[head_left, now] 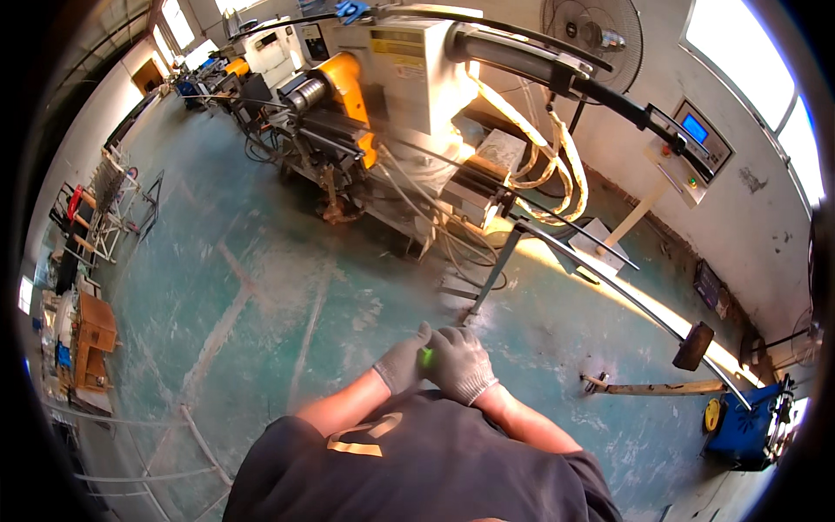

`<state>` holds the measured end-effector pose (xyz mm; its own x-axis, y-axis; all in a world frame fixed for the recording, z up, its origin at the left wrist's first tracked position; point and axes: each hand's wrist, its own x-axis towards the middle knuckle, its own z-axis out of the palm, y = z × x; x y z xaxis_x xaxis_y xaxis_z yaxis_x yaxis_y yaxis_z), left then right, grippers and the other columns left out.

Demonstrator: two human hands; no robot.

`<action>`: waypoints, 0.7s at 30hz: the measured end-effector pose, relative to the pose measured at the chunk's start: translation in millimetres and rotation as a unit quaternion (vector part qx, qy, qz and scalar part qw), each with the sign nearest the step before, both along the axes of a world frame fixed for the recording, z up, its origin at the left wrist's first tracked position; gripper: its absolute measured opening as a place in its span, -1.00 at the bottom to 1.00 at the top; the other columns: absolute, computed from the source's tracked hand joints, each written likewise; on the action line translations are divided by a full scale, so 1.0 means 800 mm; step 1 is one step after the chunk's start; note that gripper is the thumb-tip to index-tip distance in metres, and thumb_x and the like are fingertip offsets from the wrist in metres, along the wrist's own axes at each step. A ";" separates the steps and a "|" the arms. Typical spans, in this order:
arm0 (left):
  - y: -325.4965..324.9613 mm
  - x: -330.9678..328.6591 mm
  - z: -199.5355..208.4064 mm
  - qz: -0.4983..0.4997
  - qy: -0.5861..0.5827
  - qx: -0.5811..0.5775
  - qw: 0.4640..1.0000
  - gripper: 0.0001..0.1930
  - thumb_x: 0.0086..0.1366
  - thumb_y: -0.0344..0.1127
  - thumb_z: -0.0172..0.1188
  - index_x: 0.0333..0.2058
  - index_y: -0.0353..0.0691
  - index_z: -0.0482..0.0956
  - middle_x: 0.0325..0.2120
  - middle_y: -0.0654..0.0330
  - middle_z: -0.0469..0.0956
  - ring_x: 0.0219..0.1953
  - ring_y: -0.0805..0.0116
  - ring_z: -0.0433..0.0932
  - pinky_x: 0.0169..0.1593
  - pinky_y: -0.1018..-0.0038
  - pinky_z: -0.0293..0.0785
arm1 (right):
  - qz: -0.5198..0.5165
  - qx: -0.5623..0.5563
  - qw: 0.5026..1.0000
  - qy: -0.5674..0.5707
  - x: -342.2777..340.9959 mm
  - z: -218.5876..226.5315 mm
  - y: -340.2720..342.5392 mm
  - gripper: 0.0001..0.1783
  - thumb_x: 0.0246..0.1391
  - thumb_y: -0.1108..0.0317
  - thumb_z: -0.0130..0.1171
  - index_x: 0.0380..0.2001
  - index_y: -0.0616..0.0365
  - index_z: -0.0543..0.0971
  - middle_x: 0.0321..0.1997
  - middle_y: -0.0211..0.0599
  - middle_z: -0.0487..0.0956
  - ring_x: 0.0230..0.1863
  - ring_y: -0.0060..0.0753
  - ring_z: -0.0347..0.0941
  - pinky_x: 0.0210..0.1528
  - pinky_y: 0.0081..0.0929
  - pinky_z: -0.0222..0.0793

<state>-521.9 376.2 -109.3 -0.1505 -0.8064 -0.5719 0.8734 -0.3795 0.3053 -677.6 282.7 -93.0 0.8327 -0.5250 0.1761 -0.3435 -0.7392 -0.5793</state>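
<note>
My left hand (401, 362) and my right hand (461, 360), both in grey knitted gloves, are held together in front of my chest. Their fingers are curled in, and the gloves meet. A small bright green thing (426, 357) shows in the gap between them; most of it is covered, so its kind is hidden. Beyond my hands stands a large machine (402, 74) with a pale housing, an orange-yellow bracket (346, 87) and hanging hoses. The leg of a metal stand (496, 270) is nearest to my right hand.
A long rail with a dark block (693, 346) slants to the right. A wooden bar (661, 389) lies near a blue box-shaped unit (748, 426). Curved pale tubes (204, 444) stand at lower left, with a brown wooden cabinet (96, 331) behind. A control panel (700, 139) is far right.
</note>
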 end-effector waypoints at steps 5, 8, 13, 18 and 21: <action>0.062 0.104 -0.021 0.112 0.006 -0.075 0.991 -0.37 0.71 0.21 -0.01 0.28 -0.33 0.49 0.21 0.01 0.59 0.26 0.15 0.57 0.39 0.19 0.47 | 0.037 -0.020 0.998 -0.048 0.110 0.029 0.015 -0.50 0.15 0.14 0.47 0.09 0.06 0.62 0.09 -0.04 0.66 0.13 0.14 0.62 0.21 0.00 0.57; 0.094 0.152 -0.036 0.079 -0.163 -0.091 0.979 -0.46 0.73 0.12 0.02 0.15 -0.33 0.59 -0.02 0.04 0.70 -0.07 0.20 0.70 0.12 0.23 0.65 | 0.012 -0.025 0.993 -0.115 0.157 0.060 -0.013 -0.41 0.06 0.14 0.58 0.10 0.10 0.58 0.03 -0.01 0.67 0.09 0.18 0.65 0.14 0.01 0.62; 0.131 0.198 -0.108 0.107 -0.236 0.020 0.966 -0.44 0.78 0.14 -0.18 0.12 -0.30 0.52 -0.18 -0.02 0.70 -0.25 0.09 0.67 -0.05 0.13 0.64 | -0.007 -0.031 0.987 -0.156 0.239 0.139 -0.124 -0.29 -0.11 0.26 0.66 0.13 0.12 0.58 0.10 0.08 0.65 0.17 0.23 0.63 0.20 0.01 0.62; 0.150 0.268 -0.148 0.167 -0.117 0.087 0.975 -0.55 0.77 0.09 -0.12 0.10 -0.21 0.51 -0.19 -0.01 0.71 -0.25 0.08 0.68 -0.07 0.11 0.64 | 0.001 -0.207 0.927 -0.312 0.349 0.263 -0.253 -0.52 -0.05 0.29 0.67 -0.05 0.07 0.70 -0.11 -0.17 0.74 0.01 -0.04 0.71 0.09 -0.17 0.67; 0.133 0.331 -0.152 0.191 -0.146 0.112 0.964 -0.62 0.75 -0.01 -0.01 0.05 -0.25 0.53 -0.22 0.03 0.70 -0.28 0.16 0.67 -0.20 0.23 0.62 | -0.044 -0.328 0.895 -0.298 0.420 0.335 -0.356 -0.31 -0.04 0.01 0.73 0.09 0.12 0.72 -0.03 -0.07 0.77 0.00 -0.04 0.75 0.06 -0.13 0.68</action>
<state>-257.4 482.8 -231.0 0.3262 -0.6228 -0.7111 0.8519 -0.1325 0.5068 -341.8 -1.8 175.3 0.4486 -0.2039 0.8701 -0.1909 -0.9730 -0.1296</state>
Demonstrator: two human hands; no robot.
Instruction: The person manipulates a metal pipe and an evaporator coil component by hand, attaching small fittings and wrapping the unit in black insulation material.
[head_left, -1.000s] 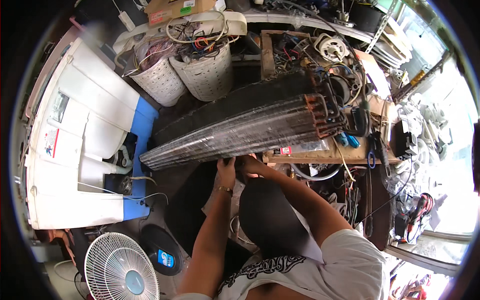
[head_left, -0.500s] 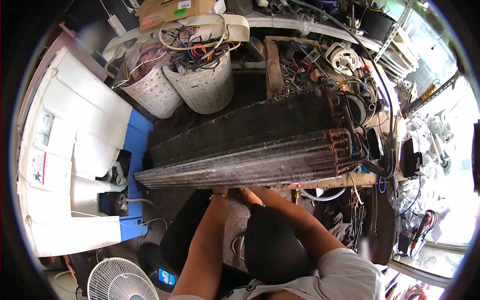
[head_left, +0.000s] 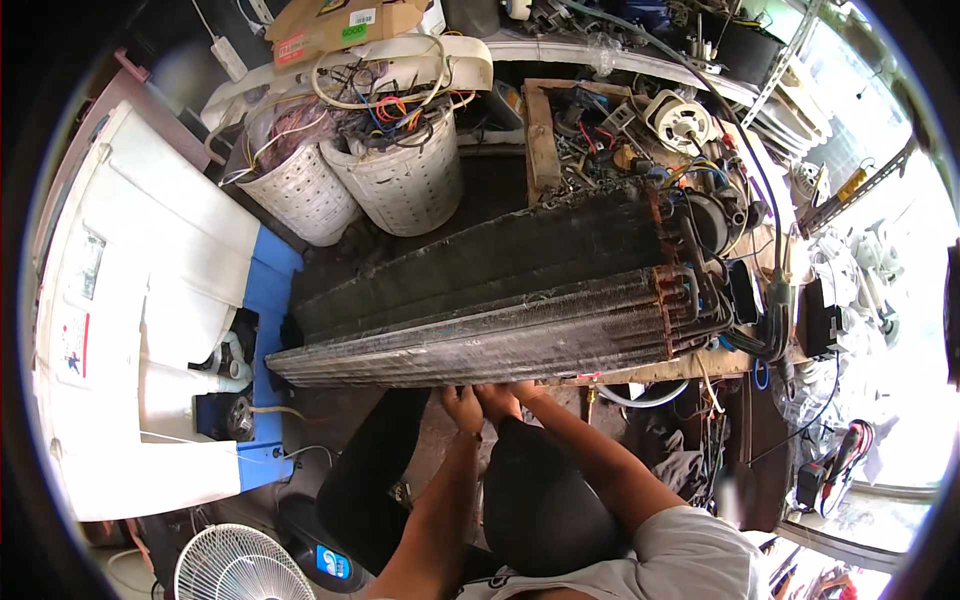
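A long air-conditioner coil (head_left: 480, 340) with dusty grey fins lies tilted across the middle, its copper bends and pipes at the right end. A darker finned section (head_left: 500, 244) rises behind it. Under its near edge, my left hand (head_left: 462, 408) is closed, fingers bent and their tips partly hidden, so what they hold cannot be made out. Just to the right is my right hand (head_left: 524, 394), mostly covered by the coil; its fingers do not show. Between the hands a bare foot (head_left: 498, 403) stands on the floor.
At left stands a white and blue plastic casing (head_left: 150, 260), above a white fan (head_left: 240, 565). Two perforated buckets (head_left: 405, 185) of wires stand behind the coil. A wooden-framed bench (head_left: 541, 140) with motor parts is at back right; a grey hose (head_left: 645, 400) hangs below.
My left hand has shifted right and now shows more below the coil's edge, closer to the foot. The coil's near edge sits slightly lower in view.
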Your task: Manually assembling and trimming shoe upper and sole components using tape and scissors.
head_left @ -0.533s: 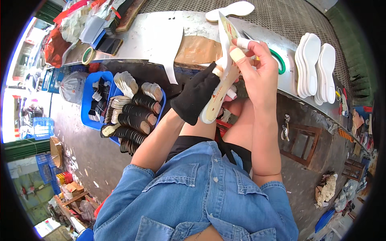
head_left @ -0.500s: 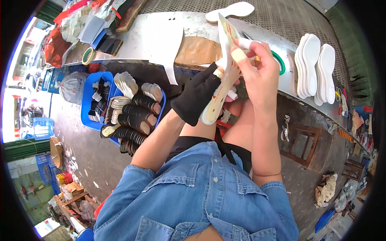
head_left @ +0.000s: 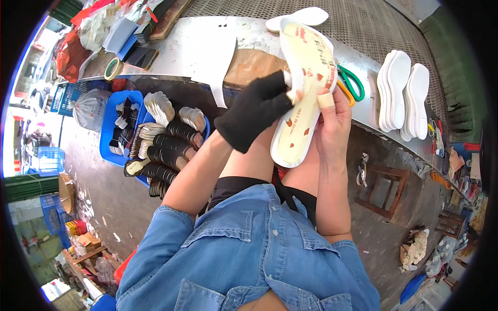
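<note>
A shoe insole [head_left: 298,127] with a printed cream face and a white rim is held up over my lap, its wide end pointing away from me. My left hand [head_left: 254,111], in a black fingerless glove, pinches its left edge near the middle. On the other edge, my right hand [head_left: 333,116] grips it with the thumb, wrapped in pale tape, on the printed face; its other fingers are mostly behind the insole. Just past my right hand, green-handled scissors [head_left: 353,83] lie on the metal bench [head_left: 181,39].
Stacks of white insoles [head_left: 394,90] stand at the bench's right; another white pair [head_left: 298,19] lies at the back. Brown paper [head_left: 254,67], a tape roll [head_left: 113,68] and a phone [head_left: 141,57] rest on the bench. Blue bins [head_left: 107,135] hold dark and pale insole bundles at left.
The insole has turned from nearly edge-on to show its printed face. My right hand has moved down and now grips its right edge; the scissors are less hidden.
</note>
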Tool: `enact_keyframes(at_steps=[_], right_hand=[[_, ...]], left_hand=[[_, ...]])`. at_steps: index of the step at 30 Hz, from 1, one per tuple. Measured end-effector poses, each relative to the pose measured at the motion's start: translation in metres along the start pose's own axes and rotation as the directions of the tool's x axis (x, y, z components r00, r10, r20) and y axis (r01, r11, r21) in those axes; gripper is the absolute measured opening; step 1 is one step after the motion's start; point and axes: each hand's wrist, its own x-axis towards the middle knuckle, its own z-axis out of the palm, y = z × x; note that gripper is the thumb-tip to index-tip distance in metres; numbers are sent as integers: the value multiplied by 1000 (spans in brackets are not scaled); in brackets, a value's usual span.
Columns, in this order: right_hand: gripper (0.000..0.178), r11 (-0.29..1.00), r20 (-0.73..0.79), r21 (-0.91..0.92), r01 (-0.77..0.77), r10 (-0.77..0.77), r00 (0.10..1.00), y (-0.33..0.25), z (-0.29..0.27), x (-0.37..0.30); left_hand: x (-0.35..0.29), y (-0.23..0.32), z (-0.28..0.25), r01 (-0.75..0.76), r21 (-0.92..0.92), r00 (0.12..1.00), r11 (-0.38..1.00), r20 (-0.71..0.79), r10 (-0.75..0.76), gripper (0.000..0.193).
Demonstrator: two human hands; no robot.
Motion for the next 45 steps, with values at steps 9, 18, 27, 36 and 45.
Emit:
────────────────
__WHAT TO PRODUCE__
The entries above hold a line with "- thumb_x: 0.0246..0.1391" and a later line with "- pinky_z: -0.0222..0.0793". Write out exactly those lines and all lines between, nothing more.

__REPLY TO THE EXERCISE__
  - thumb_x: 0.0246..0.1391
  - thumb_y: -0.1108..0.0317
  - thumb_z: -0.0130..0.1171
  - index_x: 0.0380..0.2001
  - index_y: -0.0616..0.0365
  - index_z: -0.0543..0.0971
  - middle_x: 0.0321..0.1997
  - middle_y: -0.0211..0.0599
  - middle_z: -0.0487..0.0956
  - ring_x: 0.0230..0.1863
  - ring_y: -0.0060..0.0753
  - ring_z: -0.0347..0.0941
  - pinky_x: 0.0210..0.1528
  - pinky_y: 0.0081..0.0929
  - pinky_z: -0.0222..0.0793

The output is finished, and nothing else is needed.